§ About this task
How do the lines below between the ones holding "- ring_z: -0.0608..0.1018" and "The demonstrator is", inclusive, read? Give them again exactly, with no other lines.

** Opening Exercise data block **

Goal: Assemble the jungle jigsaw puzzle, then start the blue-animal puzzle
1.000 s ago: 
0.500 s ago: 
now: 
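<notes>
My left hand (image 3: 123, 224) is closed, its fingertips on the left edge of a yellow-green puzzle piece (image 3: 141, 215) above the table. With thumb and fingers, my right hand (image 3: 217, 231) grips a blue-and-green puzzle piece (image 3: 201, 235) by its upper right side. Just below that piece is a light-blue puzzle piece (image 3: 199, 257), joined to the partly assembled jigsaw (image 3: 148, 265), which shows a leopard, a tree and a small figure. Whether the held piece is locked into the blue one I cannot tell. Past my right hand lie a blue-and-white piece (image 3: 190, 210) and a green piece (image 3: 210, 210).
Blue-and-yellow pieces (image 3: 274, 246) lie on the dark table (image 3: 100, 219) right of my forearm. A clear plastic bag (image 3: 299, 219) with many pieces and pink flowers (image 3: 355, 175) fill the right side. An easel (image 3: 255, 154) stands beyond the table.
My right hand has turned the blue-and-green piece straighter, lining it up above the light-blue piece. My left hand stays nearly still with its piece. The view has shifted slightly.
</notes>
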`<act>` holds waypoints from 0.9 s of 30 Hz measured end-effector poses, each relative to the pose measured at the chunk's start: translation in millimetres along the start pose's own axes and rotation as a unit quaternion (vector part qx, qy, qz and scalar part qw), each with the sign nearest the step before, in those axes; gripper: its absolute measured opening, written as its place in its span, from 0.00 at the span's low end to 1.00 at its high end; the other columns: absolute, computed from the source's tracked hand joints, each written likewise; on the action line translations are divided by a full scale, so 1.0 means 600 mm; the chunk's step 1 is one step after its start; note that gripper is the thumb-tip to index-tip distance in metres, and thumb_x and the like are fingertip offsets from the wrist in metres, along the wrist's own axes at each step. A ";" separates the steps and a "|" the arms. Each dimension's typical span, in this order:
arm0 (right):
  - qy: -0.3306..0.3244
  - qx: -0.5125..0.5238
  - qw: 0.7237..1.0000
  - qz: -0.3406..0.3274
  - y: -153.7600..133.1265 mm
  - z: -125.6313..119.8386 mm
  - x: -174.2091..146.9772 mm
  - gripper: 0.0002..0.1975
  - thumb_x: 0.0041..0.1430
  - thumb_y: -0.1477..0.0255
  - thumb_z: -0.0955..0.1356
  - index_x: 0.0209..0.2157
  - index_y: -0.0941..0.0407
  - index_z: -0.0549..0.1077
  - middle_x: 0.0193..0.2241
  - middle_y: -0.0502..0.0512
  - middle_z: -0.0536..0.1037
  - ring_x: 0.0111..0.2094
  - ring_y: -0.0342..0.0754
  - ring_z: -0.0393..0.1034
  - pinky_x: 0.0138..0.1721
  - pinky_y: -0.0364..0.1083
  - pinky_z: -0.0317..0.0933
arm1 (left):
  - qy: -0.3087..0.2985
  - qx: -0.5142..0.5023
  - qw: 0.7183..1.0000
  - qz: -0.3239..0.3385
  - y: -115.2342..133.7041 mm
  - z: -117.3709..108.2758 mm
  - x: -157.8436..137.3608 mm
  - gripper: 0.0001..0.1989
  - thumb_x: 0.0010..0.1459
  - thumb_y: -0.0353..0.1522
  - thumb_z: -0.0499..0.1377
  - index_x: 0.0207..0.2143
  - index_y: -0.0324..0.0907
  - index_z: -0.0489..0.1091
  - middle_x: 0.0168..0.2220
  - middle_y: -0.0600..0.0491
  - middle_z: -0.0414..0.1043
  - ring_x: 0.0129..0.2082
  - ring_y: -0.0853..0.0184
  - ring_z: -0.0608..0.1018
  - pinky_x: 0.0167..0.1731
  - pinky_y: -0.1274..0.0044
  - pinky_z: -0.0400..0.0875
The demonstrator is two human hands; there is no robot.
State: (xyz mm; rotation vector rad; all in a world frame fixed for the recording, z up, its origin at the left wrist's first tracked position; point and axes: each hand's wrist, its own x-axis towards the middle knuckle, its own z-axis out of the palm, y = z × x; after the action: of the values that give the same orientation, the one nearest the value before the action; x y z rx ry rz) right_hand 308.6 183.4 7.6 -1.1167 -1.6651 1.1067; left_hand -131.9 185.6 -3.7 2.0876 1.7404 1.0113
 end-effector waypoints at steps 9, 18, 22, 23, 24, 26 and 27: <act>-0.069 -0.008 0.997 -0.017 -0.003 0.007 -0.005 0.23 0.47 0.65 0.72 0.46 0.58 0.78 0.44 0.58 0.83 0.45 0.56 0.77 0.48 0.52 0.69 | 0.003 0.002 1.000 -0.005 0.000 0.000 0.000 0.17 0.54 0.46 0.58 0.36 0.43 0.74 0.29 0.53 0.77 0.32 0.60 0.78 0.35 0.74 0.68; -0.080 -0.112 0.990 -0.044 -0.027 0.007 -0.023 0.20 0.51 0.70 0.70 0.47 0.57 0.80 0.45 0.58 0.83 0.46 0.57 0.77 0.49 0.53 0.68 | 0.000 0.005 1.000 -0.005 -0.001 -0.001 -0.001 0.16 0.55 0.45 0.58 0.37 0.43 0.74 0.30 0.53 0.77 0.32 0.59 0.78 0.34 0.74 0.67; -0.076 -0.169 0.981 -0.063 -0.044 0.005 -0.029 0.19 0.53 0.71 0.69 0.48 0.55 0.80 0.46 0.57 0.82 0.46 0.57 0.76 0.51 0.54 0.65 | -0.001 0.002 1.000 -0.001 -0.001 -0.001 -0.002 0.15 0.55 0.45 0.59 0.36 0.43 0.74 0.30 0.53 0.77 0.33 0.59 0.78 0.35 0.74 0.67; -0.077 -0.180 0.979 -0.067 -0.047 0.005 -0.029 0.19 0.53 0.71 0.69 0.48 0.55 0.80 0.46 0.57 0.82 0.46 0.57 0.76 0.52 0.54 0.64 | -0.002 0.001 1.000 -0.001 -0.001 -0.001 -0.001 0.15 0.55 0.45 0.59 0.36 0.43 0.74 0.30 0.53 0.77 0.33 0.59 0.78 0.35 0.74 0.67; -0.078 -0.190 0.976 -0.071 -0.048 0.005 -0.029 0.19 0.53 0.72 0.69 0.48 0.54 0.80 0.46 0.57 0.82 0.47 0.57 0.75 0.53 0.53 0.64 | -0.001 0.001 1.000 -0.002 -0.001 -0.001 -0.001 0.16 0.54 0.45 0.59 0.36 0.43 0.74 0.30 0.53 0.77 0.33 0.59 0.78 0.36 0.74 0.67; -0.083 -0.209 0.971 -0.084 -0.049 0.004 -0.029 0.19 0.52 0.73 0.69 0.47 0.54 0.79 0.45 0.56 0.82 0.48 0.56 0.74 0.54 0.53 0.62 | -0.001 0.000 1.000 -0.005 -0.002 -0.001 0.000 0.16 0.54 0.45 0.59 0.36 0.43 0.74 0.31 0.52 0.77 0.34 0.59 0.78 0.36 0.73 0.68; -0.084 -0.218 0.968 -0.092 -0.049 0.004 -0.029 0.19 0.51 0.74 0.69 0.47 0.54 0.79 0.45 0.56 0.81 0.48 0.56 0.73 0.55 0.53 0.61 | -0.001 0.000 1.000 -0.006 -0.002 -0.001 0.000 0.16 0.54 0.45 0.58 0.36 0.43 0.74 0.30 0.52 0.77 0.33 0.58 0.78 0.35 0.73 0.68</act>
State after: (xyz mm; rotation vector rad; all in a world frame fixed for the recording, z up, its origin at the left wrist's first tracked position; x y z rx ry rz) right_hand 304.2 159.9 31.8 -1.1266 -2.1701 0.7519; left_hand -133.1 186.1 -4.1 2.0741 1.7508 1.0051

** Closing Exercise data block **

§ Response to this exercise
  - ring_z: -0.0608..0.1018
  - pinky_x: 0.0167..0.1731
  - pinky_y: -0.1274..0.0044
  - pinky_z: -0.0400..0.0875
The demonstrator is two human hands; there is no robot.

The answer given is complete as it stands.